Background Acute lung injury represents the most probable organ injury in the context of severe acute pancreatitis, with the exception of the pancreas, which is primarily distinguished by respiratory insufficiency, manifested as shortness of breath, cyanosis, and diminished lung compliance. Nevertheless, the precise pathogenesis remains incompletely elucidated. Despite the administration of protective measures, the quality of life of patients with severe acute pancreatitis complicated by acute lung injury remains adversely affected.
Objective To systematically evaluate the risk factors of severe acute pancreatitis complicated with acute lung injury.
Methods Computer searches were conducted on CNKI, Wanfang database, VIP, PubMed, Web of Science and EBSCO databases to search relevant studies on the risk factors of severe acute pancreatitis complicated with lung injury from the establishment of the database to October 2023. Two researchers independently screened literature, extracted data, evaluated literature quality and evidence level, and conducted meta-analysis using RevMan 5.3 software. Begg's test in Stata17.0 was used for publication bias analysis.
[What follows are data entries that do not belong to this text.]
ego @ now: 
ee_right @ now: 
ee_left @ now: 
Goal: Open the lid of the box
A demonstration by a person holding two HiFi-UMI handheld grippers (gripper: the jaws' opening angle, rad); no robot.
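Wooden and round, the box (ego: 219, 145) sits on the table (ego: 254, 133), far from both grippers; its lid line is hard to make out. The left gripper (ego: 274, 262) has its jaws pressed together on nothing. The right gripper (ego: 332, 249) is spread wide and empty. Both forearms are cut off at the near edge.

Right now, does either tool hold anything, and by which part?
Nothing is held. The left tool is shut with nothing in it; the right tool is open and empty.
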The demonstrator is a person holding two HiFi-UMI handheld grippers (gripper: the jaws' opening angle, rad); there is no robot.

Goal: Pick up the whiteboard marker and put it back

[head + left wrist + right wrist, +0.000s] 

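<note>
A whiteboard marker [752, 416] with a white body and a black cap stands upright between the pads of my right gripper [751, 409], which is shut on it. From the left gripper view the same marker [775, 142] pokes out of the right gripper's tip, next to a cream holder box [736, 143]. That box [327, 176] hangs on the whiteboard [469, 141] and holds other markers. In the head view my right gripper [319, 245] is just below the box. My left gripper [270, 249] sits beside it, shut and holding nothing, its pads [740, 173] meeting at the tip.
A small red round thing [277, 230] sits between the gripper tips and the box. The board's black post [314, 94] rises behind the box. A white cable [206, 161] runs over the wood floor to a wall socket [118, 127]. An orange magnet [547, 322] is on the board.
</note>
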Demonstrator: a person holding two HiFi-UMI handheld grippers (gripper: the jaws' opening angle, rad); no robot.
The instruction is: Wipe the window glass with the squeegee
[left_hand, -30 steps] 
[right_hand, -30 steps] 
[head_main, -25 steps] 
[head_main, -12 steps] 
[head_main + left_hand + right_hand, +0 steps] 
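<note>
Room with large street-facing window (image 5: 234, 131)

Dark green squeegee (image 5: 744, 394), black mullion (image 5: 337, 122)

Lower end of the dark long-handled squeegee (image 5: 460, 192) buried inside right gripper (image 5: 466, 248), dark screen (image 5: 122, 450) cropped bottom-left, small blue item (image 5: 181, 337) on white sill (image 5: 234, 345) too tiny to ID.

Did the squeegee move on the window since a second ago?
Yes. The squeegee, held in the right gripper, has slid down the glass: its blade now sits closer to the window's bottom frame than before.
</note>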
Results A total of 10 studies were included, all of which were case-control studies, including 1 053 patients with severe acute pancreatitis. The results of meta-analysis showed that increased age (SMD=0.58, 95%CI=0.03-1.14, P=0.04), elevated fasting blood glucose (SMD=0.45, 95%CI=0.27-0.64, P<0.000 01), and an elevated respiratory rate (>30 breaths/min) (OR=6.18, 95%CI=3.20-11.94, P<0.000 01), the occurrence of fever (OR=12.92, 95%CI=4.41-37.84, P<0.000 01), the occurrence of pleural effusion (OR=7.19, 95%CI=3.25-15.91, P<0.000 01), decreased albumin (SMD=-0.77, 95%CI=-0.98 to -0.56, P<0.000 01), combined with obesity (OR=3.11, 95%CI=1.94-4.98, P<0.000 01), decreased calcium ion (SMD=-0.63, 95%CI=-0.85 to -0.42, P<0.000 01), combined with acidosis (OR=2.15, 95%CI=1.03-4.49, P=0.04), elevated C-reactive protein (SMD=0.79, 95%CI=0.56-1.03, P<0.000 01), decreased hemoglobin (SMD=-0.77, 95%CI=-1.10 to -0.43, P<0.000 01), elevated blood amylase (SMD=0.21, 95%CI=0.01-0.42, P=0.04), increased urinary amylase (SMD=0.40, 95%CI=0.03-0.77, P=0.03), elevated Ranson score (SMD=0.87, 95%CI=0.66-1.08, P<0.000 01), a rise in APACHE Ⅱ score (SMD=0.77, 95%CI=0.58-0.96, P<0.000 01), increased CT severity index score (SMD=0.39, 95%CI=0.19-0.59, P<0.000 01), elevated BISAP (SMD=0.62, 95%CI=0.37-0.88, P<0.000 01), severe acute pancreatitis with hyperlipidemia (OR=1.68, 95%CI=1.05-2.67, P=0.03), combined with SIRS (OR=9.57, 95%CI=4.03-22.72, P<0.000 01), number of organ injury (≥2) (OR=6.94, 95%CI=3.34-12.59, P<0.000 01), the occurrence of infection (OR=4.59, 95%CI=2.42-8.71, P<0.000 01) were risk factors for severe acute pancreatitis complicated with acute lung injury. The results of the publication bias analysis demonstrated that no significant publication bias was observed for the 14 factors (age, obesity, glucose, albumin, calcium ions, C-reactive protein, serum amylase, respiratory rate, Ranson score, APACHE Ⅱ score, CT severity index score, BISAP, hyperlipidemicity and pleural effusion) for which the analyses were conducted (P>0.05). The GRADE evidence evaluation demonstrated that a total of 11 risk factors (age, respiratory rate, pleural effusion, obesity, hemoglobin, serum amylase, urinary amylase, Ranson score, BISAP, hyperlipidemicity and organ damage) exhibited moderate quality, while 10 (fasting blood glucose, fever, albumin, calcium ions, acidosis, C-reactive protein, APACHE Ⅱ score, CT severity Index score, SIRS and infection) demonstrated low quality.
Conclusion Age increase, fasting blood glucose, amylase, C-reactive protein, urinary amylase increase, albumin, hemoglobin, calcium ion concentration decrease, respiratory rate (>30 breaths/min), Ranson score, APACHE Ⅱ score, CT severity index score, BISAP score high, SAP subtype - hyperlipidemia, fever, acidosis, obesity, pleural effusion, SIRS, organ involvement (≥2) and infection were the risk factors for ALI in SAP patients. In the future, it is necessary to carry out further high-level research to prove the above research results.